Apple analyst Ming-Chi Kuo today sent out a note to investors warning them to pay close attention to the epidemic changes of the coronavirus outbreak in China as it is having an affect on Foxconn, Pegatron, and other Apple suppliers.
In the note, Kuo outlines the status of several major Apple suppliers as workers prepare to return to factories to resume production on Apple products.
Foxconn’s Zhengzhou site, which Kuo says is the most critical production site for the iPhone 11 and the upcoming low-cost iPhone, is seeing significant delays. Foxconn originally planned to resume work on February 2, but that has been postponed by at least one week. Kuo estimates that the labor return rate will be 40 to 60 percent of what it was prior to the Lunar New Year holiday when the facility reopens.
Work at Foxconn’s Shenzhen location focuses on the new 2020 iPhones, and the development team there, which accounts for 30 percent of total manpower, did not take a break during the holiday. Kuo says the plan initially filled other manpower gaps, but it has been postponed for at least a week. Labor return rates are estimated at 30 to 50 percent.
Foxconn has moved production equipment to its sites in Taiyuan and India because of the delays in China, but production capacities are limited in those locations.
A report yesterday suggested that Chinese health officials had denied Foxconn’s plans to reopen its factories after conducting on-site inspections and finding fault with poor airflow and the use of central air conditioning, but Chinese authorities in a statement today said that they had not blocked Foxconn from resuming production.

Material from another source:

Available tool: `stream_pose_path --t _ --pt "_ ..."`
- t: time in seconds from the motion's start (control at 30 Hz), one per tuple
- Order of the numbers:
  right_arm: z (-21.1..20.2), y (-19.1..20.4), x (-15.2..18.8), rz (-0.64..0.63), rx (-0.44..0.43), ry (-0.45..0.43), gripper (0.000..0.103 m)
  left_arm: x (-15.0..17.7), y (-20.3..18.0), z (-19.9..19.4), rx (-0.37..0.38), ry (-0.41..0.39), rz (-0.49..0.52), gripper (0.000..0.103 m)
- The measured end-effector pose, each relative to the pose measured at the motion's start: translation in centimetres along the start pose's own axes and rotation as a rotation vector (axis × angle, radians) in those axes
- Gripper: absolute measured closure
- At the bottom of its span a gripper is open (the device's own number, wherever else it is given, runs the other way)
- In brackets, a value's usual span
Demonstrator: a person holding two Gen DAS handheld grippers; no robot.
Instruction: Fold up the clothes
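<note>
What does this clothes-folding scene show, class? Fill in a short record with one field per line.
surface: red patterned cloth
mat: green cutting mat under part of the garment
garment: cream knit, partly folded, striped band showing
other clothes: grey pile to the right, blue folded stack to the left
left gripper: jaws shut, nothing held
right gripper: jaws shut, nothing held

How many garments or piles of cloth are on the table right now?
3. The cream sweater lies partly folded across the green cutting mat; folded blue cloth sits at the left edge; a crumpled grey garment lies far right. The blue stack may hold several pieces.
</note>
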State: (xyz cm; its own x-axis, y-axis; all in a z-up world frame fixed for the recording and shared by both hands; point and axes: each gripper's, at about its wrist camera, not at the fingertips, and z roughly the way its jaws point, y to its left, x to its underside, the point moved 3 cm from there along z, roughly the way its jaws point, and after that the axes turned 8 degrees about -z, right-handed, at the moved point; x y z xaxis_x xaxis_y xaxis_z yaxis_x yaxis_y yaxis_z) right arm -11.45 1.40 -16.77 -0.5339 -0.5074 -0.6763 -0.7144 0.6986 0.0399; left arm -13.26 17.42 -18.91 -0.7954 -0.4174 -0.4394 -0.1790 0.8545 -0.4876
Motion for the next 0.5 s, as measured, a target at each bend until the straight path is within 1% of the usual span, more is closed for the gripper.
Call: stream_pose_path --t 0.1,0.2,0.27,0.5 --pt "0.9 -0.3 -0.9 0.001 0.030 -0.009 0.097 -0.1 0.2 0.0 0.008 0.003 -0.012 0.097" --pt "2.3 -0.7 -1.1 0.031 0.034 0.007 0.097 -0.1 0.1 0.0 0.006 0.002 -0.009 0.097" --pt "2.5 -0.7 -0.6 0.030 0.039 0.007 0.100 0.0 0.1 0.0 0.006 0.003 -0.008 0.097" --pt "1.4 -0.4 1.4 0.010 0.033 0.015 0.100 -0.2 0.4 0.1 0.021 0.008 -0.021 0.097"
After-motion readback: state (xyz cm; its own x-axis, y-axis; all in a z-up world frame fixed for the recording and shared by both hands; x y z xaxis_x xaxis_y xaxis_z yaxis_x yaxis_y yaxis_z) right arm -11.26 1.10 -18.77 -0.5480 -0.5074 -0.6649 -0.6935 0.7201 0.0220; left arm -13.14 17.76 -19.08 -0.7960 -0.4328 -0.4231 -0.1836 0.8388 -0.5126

According to new information from Reuters, officials in Shenzhen’s Longhua district where Foxconn’s largest factory is located said that the report was untrue and that it was still conducting checks. Production at Foxconn facilities will restart when inspections have been completed, and Foxconn has submitted coronavirus prevention proposals that include temperature checks, requiring employees to wearing masks, and implementing a safe dining system.
Pegatron, another Apple supplier, resumed work on iPhone 11 production and new iPhone 12 development at its Shanghai factory on February 3, with a labor return rate of 90 percent, but Kuo believes that the labor rate will fall to 60 or 70 percent because many factory employees will resign after they get paid in February.
Pegatron’s Kunshan factory in charge of production on the new low-cost iPhone was meant to return to work on February 10, but that has been postponed “at least several days” with an estimated labor return rate of 40 to 60 percent when it reopens.
Kuo declined to provide new shipment forecasts because “there are still many uncertainties,” but last week he lowered his iPhone shipment forecast by 10 percent to 36 to 40 million units during Q1 2020 due to the coronavirus.
Depending on when Apple’s supplier factories reopen, there could be a significant impact on device supplies resulting in longer shipping and wait times for new devices and potential delays for devices rumored to be to launching early in the year like the low-cost iPhone.